At the time of the creation of the United States, when this was all playing out, the governor of the remaining British colonies that we now call Quebec and Ontario was Sir Frederick Haldimand, who voiced his reaction: “My soul is completely bowed down with grief.” Like all of the British military and many of the colonists, they were in shock, especially when the prime minister of Britain, Lord Shelburne, explained his reasoning: “The Indian nations were not abandoned to their enemies; they were remitted to the care of neighbours… who were certainly the best qualified for softening and humanizing their
hearts.”
Within his powers, Sir Frederick Haldimand tried to address the disastrous situation. He created the Haldimand Tract, a parcel of land “…situated between the Lakes Ontario, Erie and Huron and I do hereby in His Majesty’s name authorize and permit the said Mohawk Nation and such others of the Five Nation Indians as wish to settle in that quarter to take possession of and settle upon the Banks of the River commonly called Ours [Ouse] or Grand River, running into Lake Erie, allotting to them for that purpose six miles deep from each side of the river beginning at Lake Erie and extending in that proportion to the head of the said river, which them and their posterity are to enjoy for ever.”

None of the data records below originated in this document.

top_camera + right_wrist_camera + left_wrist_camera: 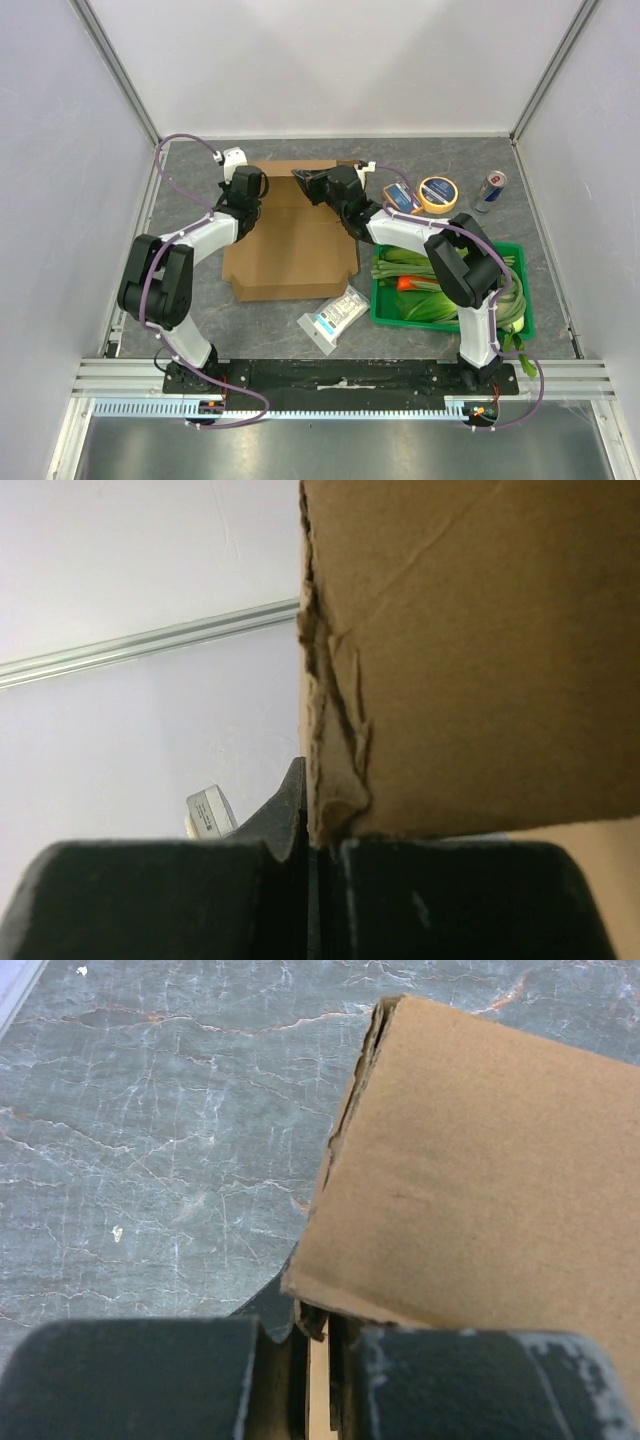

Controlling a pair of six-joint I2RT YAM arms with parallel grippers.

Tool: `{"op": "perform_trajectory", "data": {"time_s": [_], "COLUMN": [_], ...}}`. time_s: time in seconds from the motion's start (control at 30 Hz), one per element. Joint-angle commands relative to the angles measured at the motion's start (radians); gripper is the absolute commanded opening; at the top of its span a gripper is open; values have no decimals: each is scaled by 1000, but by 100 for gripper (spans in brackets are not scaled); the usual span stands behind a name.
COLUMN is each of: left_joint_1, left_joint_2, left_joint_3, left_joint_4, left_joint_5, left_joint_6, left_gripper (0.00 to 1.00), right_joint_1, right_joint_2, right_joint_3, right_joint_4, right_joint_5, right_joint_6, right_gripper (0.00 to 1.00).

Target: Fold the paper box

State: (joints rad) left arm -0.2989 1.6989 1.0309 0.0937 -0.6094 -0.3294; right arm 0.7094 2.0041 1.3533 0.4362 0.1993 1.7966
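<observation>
paper box (290,240) – left jaws pinch its flap, right jaws pressed together at its edge – green crate (512,250), packet (335,318) beside.

The grey marbled surface (570,215) carries the paper box (290,250), a white-and-blue packet (335,318), a green crate (440,325), a tape roll (437,192) and a can (490,190).
</observation>
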Motion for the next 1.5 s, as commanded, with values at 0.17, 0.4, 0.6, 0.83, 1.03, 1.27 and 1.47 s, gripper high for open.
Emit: {"op": "perform_trajectory", "data": {"time_s": [0.17, 0.4, 0.6, 0.83, 1.03, 1.27, 1.47], "left_joint_1": [15, 76, 142, 142, 135, 75, 50], "left_joint_2": [-94, -309, -308, -214, -142, -41, 2], "left_joint_3": [-152, -304, -312, -262, -194, -46, 15], "left_joint_4": [204, 287, 259, 209, 169, 9, -54], "left_joint_5": [-25, 282, 401, 378, 279, 77, -1], "left_joint_6": [182, 86, 62, 10, -10, -30, -31], "left_gripper": [42, 68, 61, 53, 50, 21, 2], "right_joint_1": [27, 19, 15, 12, 12, 12, 12], "right_joint_2": [-7, -7, -10, -1, 8, 15, 4], "right_joint_3": [-3, -19, -22, -10, -8, 20, 13], "right_joint_4": [3, 18, 21, 24, 26, 19, 9], "right_joint_5": [-50, -67, -70, -78, -86, -86, -87], "right_joint_6": [9, 3, 4, 10, 21, 21, 18], "right_gripper": [0, 0, 0, 0, 0, 0, 0]}}
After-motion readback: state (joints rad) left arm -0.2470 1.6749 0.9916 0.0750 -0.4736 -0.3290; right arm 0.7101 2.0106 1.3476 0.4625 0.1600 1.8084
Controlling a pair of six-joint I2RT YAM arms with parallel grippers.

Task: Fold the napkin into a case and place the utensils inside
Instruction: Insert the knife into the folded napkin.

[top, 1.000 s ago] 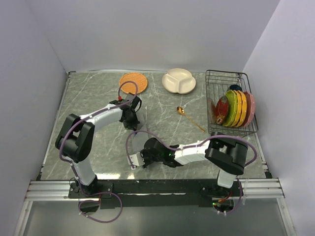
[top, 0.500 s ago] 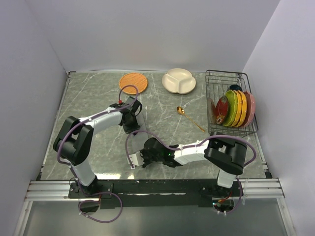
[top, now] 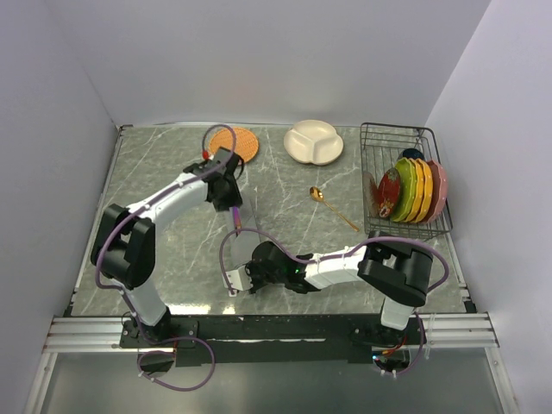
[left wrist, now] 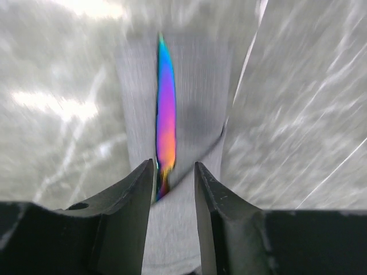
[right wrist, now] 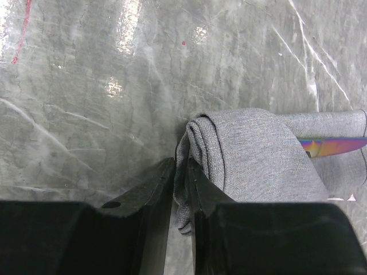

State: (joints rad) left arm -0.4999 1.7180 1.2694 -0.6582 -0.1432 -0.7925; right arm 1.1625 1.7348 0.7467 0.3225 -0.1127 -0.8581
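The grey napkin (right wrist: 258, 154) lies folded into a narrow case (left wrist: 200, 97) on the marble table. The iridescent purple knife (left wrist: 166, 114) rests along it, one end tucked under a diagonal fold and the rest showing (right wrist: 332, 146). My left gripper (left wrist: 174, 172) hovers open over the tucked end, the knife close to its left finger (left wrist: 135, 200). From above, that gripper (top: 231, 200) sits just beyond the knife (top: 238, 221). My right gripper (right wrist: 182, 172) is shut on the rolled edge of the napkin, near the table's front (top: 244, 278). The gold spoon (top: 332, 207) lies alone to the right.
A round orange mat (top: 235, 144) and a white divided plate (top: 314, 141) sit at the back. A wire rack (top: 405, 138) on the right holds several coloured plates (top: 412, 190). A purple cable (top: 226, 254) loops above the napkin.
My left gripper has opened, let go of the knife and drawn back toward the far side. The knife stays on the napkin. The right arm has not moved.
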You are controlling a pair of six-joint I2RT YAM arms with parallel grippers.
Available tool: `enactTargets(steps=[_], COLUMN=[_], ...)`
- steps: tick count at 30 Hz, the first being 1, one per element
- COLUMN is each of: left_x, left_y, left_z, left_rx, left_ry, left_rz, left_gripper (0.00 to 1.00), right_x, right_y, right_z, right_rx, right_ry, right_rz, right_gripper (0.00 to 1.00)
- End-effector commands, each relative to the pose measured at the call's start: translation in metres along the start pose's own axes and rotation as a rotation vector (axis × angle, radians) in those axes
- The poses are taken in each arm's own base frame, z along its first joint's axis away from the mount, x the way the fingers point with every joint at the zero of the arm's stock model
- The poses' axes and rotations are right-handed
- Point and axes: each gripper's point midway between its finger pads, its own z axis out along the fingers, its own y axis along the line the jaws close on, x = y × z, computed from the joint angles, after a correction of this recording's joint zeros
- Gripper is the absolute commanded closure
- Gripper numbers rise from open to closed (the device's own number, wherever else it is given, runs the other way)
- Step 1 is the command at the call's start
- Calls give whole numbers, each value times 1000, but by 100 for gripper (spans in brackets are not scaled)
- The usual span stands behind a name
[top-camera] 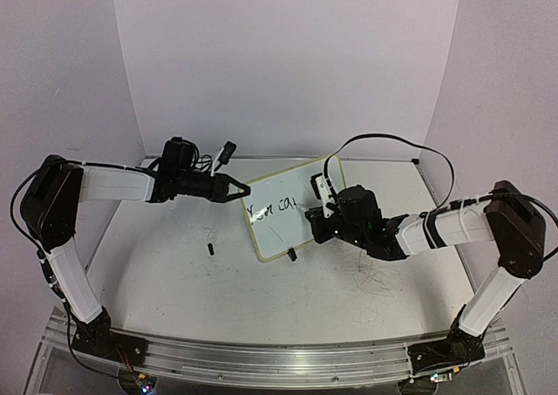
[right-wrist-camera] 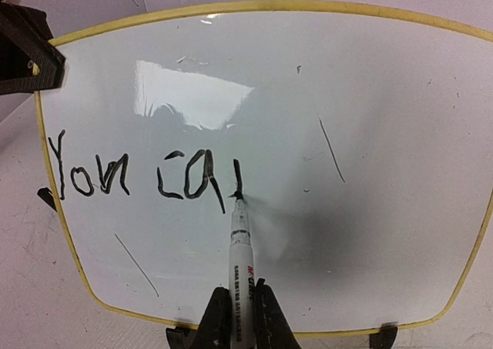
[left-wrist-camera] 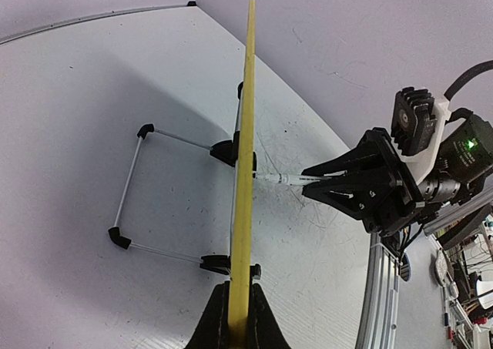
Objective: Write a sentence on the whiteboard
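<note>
The whiteboard [top-camera: 281, 229] stands tilted at mid-table, white with a pale yellow rim. My left gripper [top-camera: 241, 188] is shut on its left edge; in the left wrist view the fingers [left-wrist-camera: 239, 287] pinch the yellow rim [left-wrist-camera: 248, 133] seen edge-on. My right gripper [right-wrist-camera: 240, 291] is shut on a white marker [right-wrist-camera: 241, 249], whose black tip touches the whiteboard [right-wrist-camera: 370, 79]. The sentence [right-wrist-camera: 115, 176] reads "You ca" in black, with one more short upright stroke right at the tip. In the top view the right gripper [top-camera: 318, 223] sits in front of the board's lower right part.
A small black cap [top-camera: 210, 247] lies on the table left of the board. A thin wire stand [left-wrist-camera: 127, 203] props the board from behind. Faint grey lines [right-wrist-camera: 331, 149] mark the board, and scribbles [top-camera: 375, 277] mark the table. A metal rail [top-camera: 279, 356] runs along the near edge.
</note>
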Motion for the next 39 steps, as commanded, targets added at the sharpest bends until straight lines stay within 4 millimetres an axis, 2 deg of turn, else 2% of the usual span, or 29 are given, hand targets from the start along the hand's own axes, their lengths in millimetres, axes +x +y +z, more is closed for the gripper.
enactTargets(steps=[1, 8, 24, 32, 39], left_x=[-3, -2, -3, -3, -4], left_y=[-5, -6, -7, -7, -6], left_z=[-9, -10, -10, -10, -11], left_rx=[-9, -9, -7, -7, -12], left_ry=[-4, -4, -5, -5, -8], left_rz=[16, 17, 17, 17, 20], left_gripper=[100, 100, 100, 100, 100], right_x=[-3, -27, -42, -45, -35], right_y=[-2, -1, -6, -9, -14], right_z=[2, 3, 4, 4, 4], right_rx=[7, 11, 39, 55, 79], right_ry=[-11, -87, -128, -135, -105], right_rz=[10, 21, 34, 45, 52], right_gripper=[100, 100, 100, 100, 100])
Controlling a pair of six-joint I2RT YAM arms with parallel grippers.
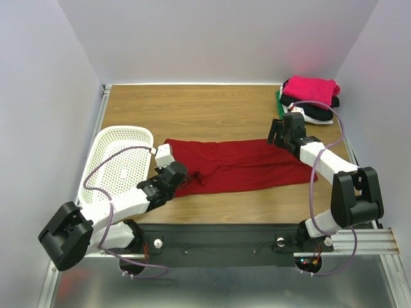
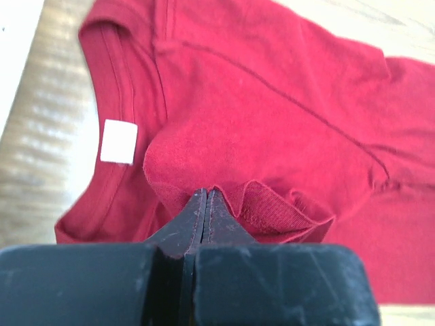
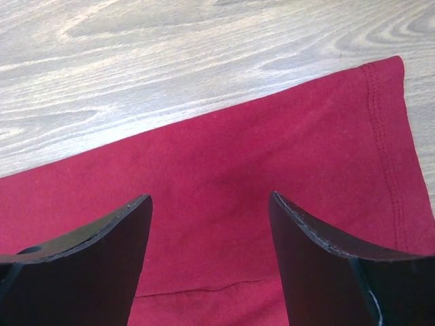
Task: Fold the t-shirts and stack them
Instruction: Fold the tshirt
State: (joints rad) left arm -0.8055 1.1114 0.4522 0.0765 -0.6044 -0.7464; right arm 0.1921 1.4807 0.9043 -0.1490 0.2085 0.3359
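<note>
A: While the dark red t-shirt (image 1: 237,163) is the one being handled, where does it lie?

B: It is spread flat across the middle of the counter (image 1: 192,109). Its length runs from nine o'clock to three o'clock, with the collar end toward nine.

A: And your left hand?

B: My left hand (image 2: 206,198) is at the shirt's eight o'clock end. It is pinched completely together on a bunched fold of the red cloth just beside the collar. From my left wrist, the white label (image 2: 119,141) inside the neckband sits at ten o'clock of my fingertips.

A: What about the right one?

B: My right hand (image 3: 211,200) is over the shirt's far edge, at about two o'clock of the cloth. Its fingers are spread wide with nothing between them. Red cloth lies beneath, with the stitched hem at three o'clock and bare wood at twelve. I cannot tell whether the tips touch the cloth.

A: Where are the other shirts?

B: They are piled in the counter's one o'clock corner, near my right hand. The bright pink t-shirt (image 1: 313,86) is on top and the black t-shirt (image 1: 327,101) is under it. The white t-shirt (image 1: 314,116) shows at the pile's six o'clock side, and the green t-shirt (image 1: 279,102) peeks out at nine.

A: Anything else on the counter?

B: A white perforated basket (image 1: 122,160) stands at nine o'clock. Its rim is just beside the collar end and my left hand.
</note>
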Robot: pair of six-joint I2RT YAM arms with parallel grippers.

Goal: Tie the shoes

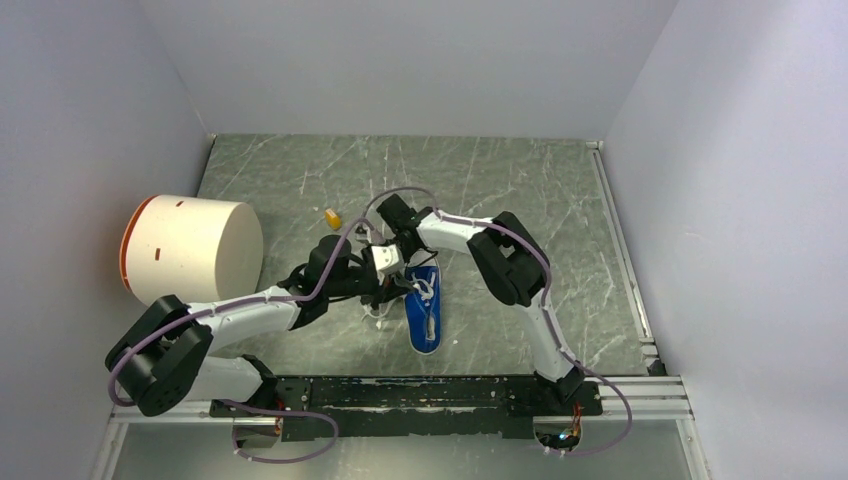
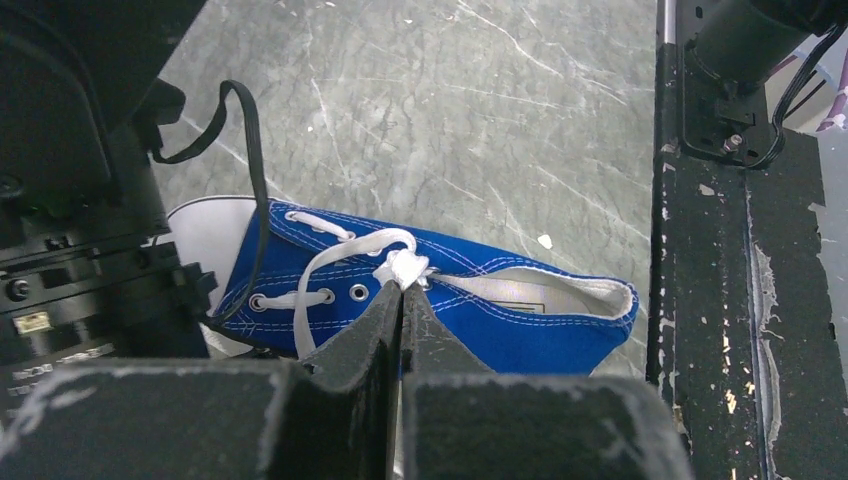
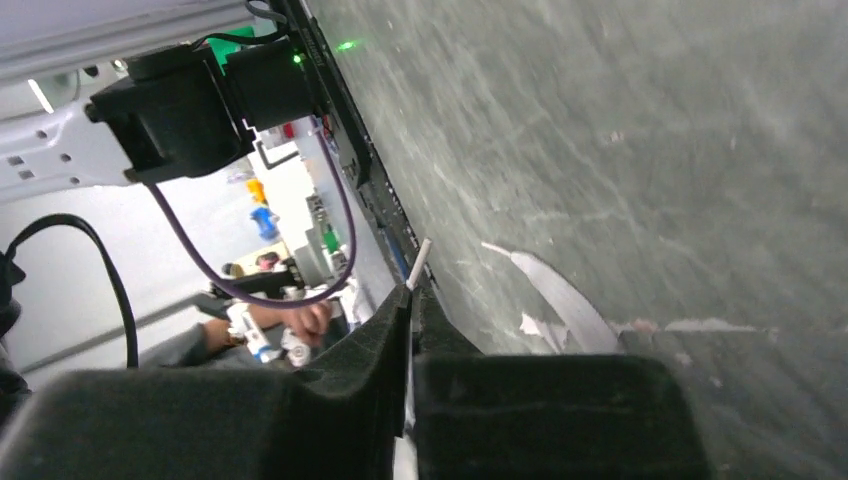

Joseph Brant knew this land and had influence on its choice. He had even created a ford to cross the Grand River, which came to be called Brant’s Ford, and eventually Brantford. The British colonial governments, though, did not honour Haldimand’s pledge and over time governments have whittled it down to less than five percent of the original commitment. Brantford, Waterloo and Kitchener are all located in the original tract area that was once recognized and then taken away.
Molly Brant had remained a stalwart supporter of the Mohawk cause, acting as a spy for the British during the balance of the war. She was obliged to flee and eventually moved to Kingston, near two of their daughters, where the British supplied her with a house and a pension. She also received a good settlement from the distribution of her husband’s estate.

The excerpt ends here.